U.S. News and World Report recently posted a list of the best states for teen driving, based on online driver education
programs as well as a variety of factors. What's most interesting is that the best state isn't actually a state, and that none of the 51 actually reached a score of 90 or better.
Washington, DC led the way with an 85. This was based on analysis by the media provider of how many teens in each state have their license as a proportion of the youth population, drug and alcohol-related fatalities and legislation that limits teens from assuming responsibility. But it also takes into account the quality of roads, seat belt and cell phone use laws, and even the number of vehicle miles traveled on average.
The District of Columbia earned high marks in all of these, except for driving under the influence laws, which dropped its rating below an "A." Populous states like California, Illinois and New Jersey also made the top ten, but received poor marks in teen driving license laws in Illinois' case, and DUI legislation for the Garden State.
While the ratings may seem stringent, the safety experts interviewed by the newspaper suggest that the safety of new drivers depends on many facets, and that not keeping up to date with new legislation or programs can have a deleterious impact on safety. North and South Dakota, for reference, finished at the bottom of the pack with scores of 42.86 and 41.72, respectively. Their scores reflected poor marks in almost every category that the paper used.
The fact that so many states still have myriad ways to make roads safer shouldn't make parents threatened or concerned about the quality of driver education programs. Whether it's classroom-based or through an online driving school
, teens still need to be able to understand how to operate vehicles in a variety of conditions.

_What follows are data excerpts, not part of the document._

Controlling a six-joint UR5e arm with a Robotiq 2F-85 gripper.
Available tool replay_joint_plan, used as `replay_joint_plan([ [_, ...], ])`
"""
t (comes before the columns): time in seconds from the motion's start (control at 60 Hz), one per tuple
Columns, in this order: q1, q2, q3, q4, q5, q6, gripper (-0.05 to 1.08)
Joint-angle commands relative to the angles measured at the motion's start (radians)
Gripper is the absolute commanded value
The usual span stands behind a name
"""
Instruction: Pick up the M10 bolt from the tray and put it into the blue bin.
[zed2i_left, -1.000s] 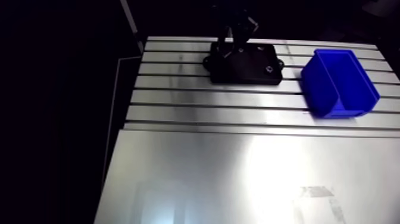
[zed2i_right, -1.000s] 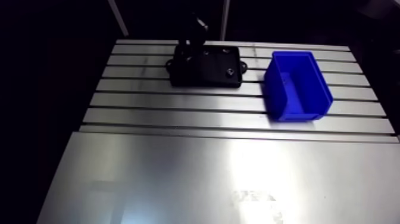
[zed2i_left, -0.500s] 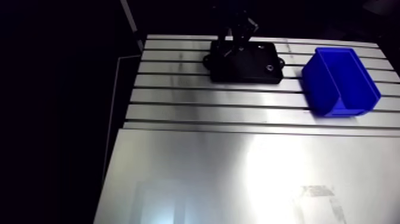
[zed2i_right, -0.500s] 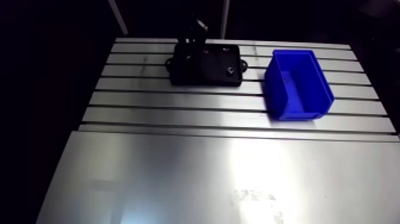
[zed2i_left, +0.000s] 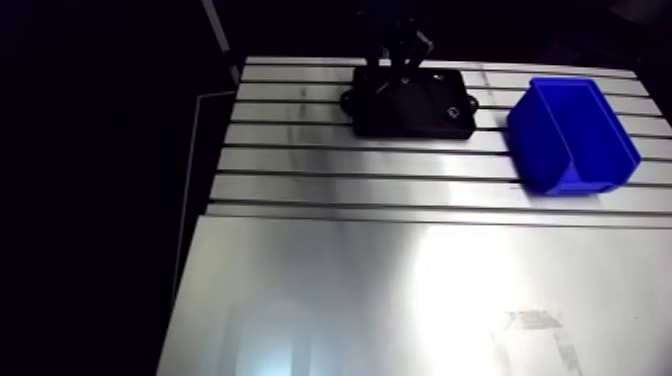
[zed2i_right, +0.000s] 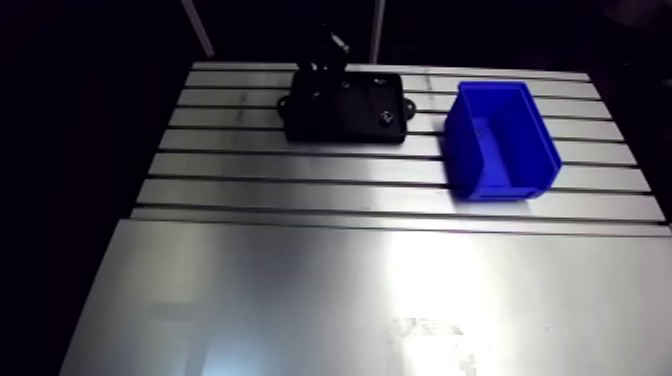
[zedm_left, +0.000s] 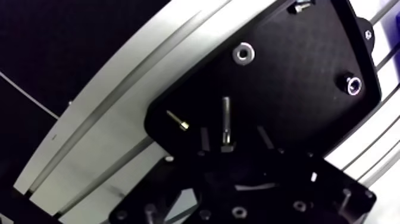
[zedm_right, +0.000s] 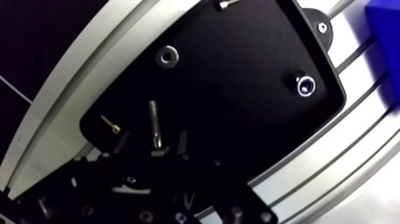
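Note:
A black tray (zed2i_left: 420, 108) lies at the far side of the slotted table, and a blue bin (zed2i_left: 575, 140) stands to its right. In the wrist view a long silver M10 bolt (zedm_left: 226, 119) lies flat on the tray (zedm_left: 297, 71), pointing away from the wrist. My gripper (zedm_left: 233, 138) hangs low over the tray's left part, open. Its dark fingers (zedm_left: 204, 138) stand on either side of the bolt's head end without touching it. In the arm view the gripper (zed2i_right: 318, 68) shows only as a dark shape above the tray.
Other small parts sit on the tray: a short brass-tipped screw (zedm_left: 177, 121) beside the bolt, a washer (zedm_left: 243, 53) ahead of it, a shiny nut (zedm_left: 353, 85) near the far corner. The table's edge (zedm_left: 89, 125) runs close beside the tray. A smooth metal plate (zed2i_left: 400, 300) covers the table's near half.
The arm view has shifted a little, so the camera moved. The gripper stays over the tray's left part; tray, bolt and bin have not moved.

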Motion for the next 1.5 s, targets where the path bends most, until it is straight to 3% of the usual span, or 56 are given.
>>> replay_joint_plan([
  [0.017,-0.001,0.001,-0.001,-0.005,-0.001,0.000,0.52],
  [1.5,-0.006,0.018,0.000,-0.013,-0.004,0.000,0.57],
])
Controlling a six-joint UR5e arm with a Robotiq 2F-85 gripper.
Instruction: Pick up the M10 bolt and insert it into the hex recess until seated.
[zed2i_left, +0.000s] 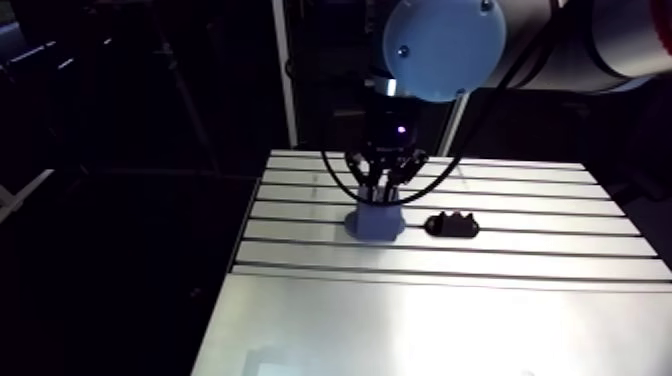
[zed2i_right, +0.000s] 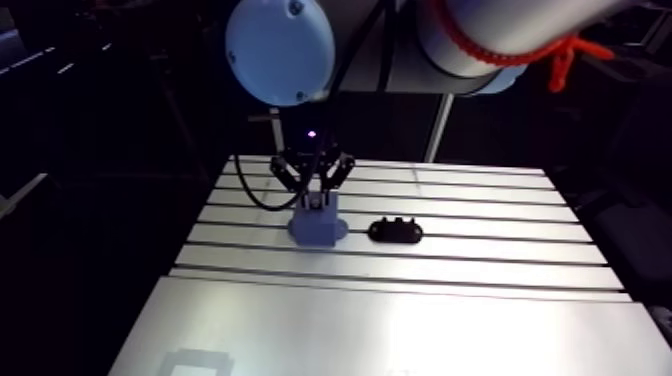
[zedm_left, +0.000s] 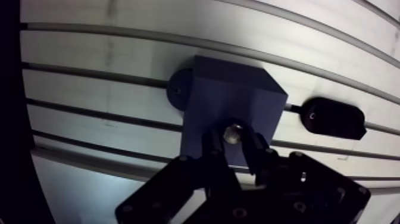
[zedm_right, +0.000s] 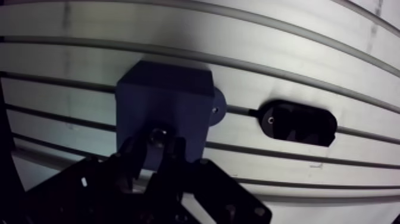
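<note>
Blue-violet plastic, matt and square-edged, made up the block (zedm_left: 232, 98) that stood on the slotted aluminium worktop (zedm_left: 107, 65). A round mounting ear (zedm_left: 178, 89), pierced by a hole, sat at its foot. Judging from that, the ear was there to fix the block so it would not slide under a push.

The claw (zedm_left: 234, 142) was clenched on the M10 bolt (zedm_left: 233, 131), whose bright metal end showed as a small round disc between the two dark fingers (zedm_left: 213, 146). Bolt and claw hung directly over the block, close to it; whether the bolt touched it could not be told. Gripping the bolt by its sides probably left its far end free to enter the hex recess. That recess was hidden under the claw in every view.

In the arm view a black oblong holder (zed2i_left: 452, 224), glossy and round-ended, lay at three o'clock from the block, near it but apart. The worktop shone pale between its dark, straight grooves, which ran from nine o'clock to three o'clock past both pieces.
</note>
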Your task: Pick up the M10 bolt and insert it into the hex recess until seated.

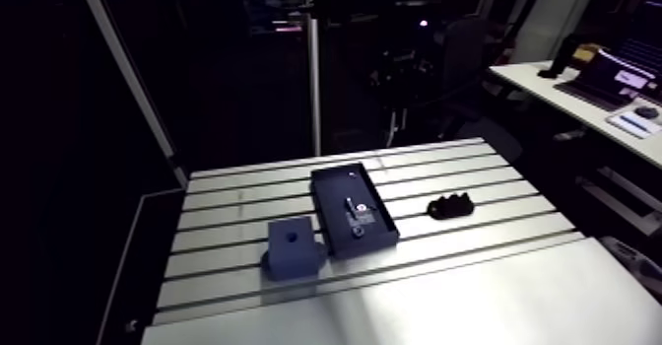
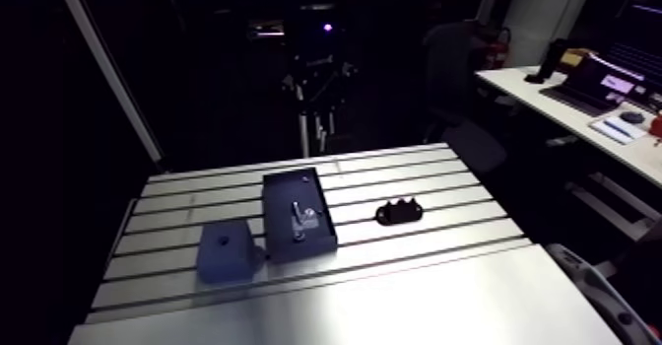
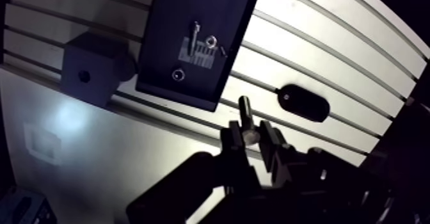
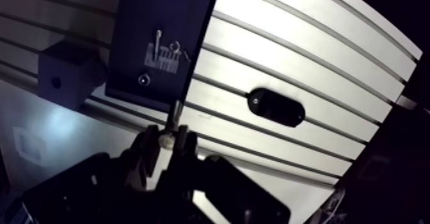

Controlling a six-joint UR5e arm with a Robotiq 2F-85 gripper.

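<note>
Bolt (image 3: 245, 116), dull grey, head in tool (image 3: 249, 137)

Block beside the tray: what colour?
The block is dark blue, clearest in the arm view.

Robot hand (image 3: 249, 132) aloft, two dark fingers (image 3: 231, 141) clamped on a bolt (image 3: 245, 109), shank jutting ahead

The bolt (image 3: 246, 114) is bright metal, the block (image 1: 293, 247) matt, the table (image 1: 473, 292) sheeny aluminium.
</note>
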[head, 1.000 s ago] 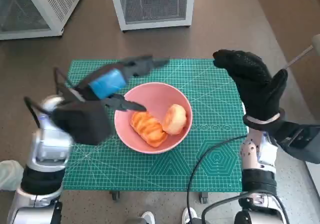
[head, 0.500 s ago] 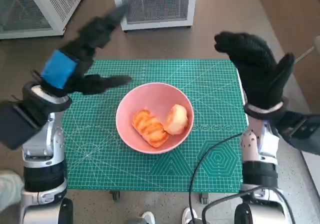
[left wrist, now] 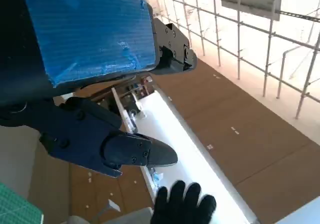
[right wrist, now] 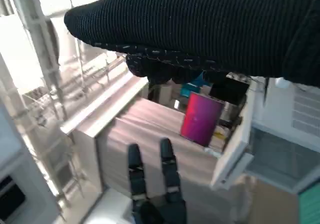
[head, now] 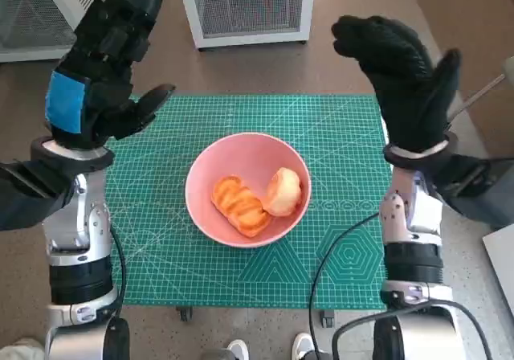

What it does suggest, however, is that parents and students can both make efforts to call lawmakers and ask for more stringent policies regarding three safety concerns ranked high by nearly every organization: cell phone use, substance use and seatbelt use. Each has data linked to drastically reducing the number of traffic incidents, as well as the number of fatalities that result.
More importantly, most state legislatures are in session and considering laws that govern these exact issues. It may seem calculated, but most are also facing extreme budget deficits and may want to find ways to drum up revenue and decrease poor driving habits at the same time.
Driving education is important, but for some teens the best motivation to not engage in these behaviors is the threat of a strict penalty or needing to find a penalty to reduce points on their license. As the report shows, there are a variety of options for parents to choose from in their respective states. The data shows, too, that the net result is fewer lives lost on the road by younger motorists.